Currently, a foreign investor may only hold a minority stake in a Brazilian company holding farmland. This restriction may also prevent the granting of guarantees and collateral related to the farmland to foreign investors, which could improve the growth of the agribusiness sector, including the development of new technology.

However, the recently elected president and the Ministry of Finance are now keen to facilitate foreign investments in order to leverage the Brazilian economy. Thus, it may be opportune to reconsider whether the political and economic reasons for the restrictions are still justifiable, or whether the time has come to find a better way to deal with investment in Brazilian farmland by foreign companies.

Times have changed, and if the economy is to grow again, Brazil requires fresh investments. Economists now agree that this will only happen if foreign investment is encouraged, especially given the restrictions on credit.

It is important to approach this question afresh, examining not only the implications for every sector of the economy, avoiding the “catch all situation” set out in the opinion of 2010 which made any deal unfeasible, but also considering a new regulatory framework, one that will achieve a better balance between national security and the country’s economic development.

It would not be the intention to completely eliminate restrictions on the acquisition and lease of farmland by foreigners. Several countries, to a greater or lesser degree, impose such limits and restrictions, but they are generally supported by rules that are clear and easy to implement. The intention would be to make such transactions subject to rules that are clear and subject to penalties for those who fail to comply, thus ensuring investment that benefits the nation’s economic growth.
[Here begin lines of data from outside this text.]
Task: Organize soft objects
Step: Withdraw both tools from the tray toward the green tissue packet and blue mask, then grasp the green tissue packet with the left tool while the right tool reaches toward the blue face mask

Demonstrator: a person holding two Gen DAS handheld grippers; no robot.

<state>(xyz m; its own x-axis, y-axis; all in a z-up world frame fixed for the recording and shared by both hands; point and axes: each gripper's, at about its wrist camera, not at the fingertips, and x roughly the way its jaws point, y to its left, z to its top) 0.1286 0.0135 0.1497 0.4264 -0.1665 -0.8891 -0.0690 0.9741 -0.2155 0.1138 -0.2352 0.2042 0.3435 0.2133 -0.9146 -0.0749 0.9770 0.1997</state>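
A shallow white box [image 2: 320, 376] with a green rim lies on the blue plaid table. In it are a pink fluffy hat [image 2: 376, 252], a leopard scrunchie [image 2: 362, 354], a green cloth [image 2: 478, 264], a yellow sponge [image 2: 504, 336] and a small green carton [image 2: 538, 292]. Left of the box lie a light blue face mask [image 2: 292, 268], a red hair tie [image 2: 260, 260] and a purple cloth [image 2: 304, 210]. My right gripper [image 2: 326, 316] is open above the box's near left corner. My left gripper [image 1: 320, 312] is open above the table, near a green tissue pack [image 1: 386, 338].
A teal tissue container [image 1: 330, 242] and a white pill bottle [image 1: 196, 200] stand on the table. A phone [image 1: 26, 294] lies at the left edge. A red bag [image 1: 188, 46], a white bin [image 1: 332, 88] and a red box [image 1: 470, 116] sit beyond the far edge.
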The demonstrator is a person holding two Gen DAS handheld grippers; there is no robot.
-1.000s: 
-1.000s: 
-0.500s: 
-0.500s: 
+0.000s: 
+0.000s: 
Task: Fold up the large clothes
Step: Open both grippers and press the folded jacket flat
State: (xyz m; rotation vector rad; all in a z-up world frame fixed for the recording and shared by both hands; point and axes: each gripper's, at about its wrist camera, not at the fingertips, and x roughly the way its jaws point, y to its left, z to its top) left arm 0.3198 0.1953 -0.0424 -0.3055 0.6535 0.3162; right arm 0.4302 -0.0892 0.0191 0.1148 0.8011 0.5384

New investment could boost Brazil’s economy and generate growth for Brazilians by creating jobs and income, and also foster competition in agribusiness. Brazil is currently searching for the right path to take between the alternatives presented, namely, continuing to preclude foreign investment and its attendant development, or to achieve a balance between foreign interests and those of the Brazilian population.

Brazil as a whole, and its real estate market in particular, has been experiencing a gradual but significant period of recovery in growth and investment. As a result, there are many excellent investment opportunities in Brazil and the Brazilian real estate sector that could be attractive to foreign investors.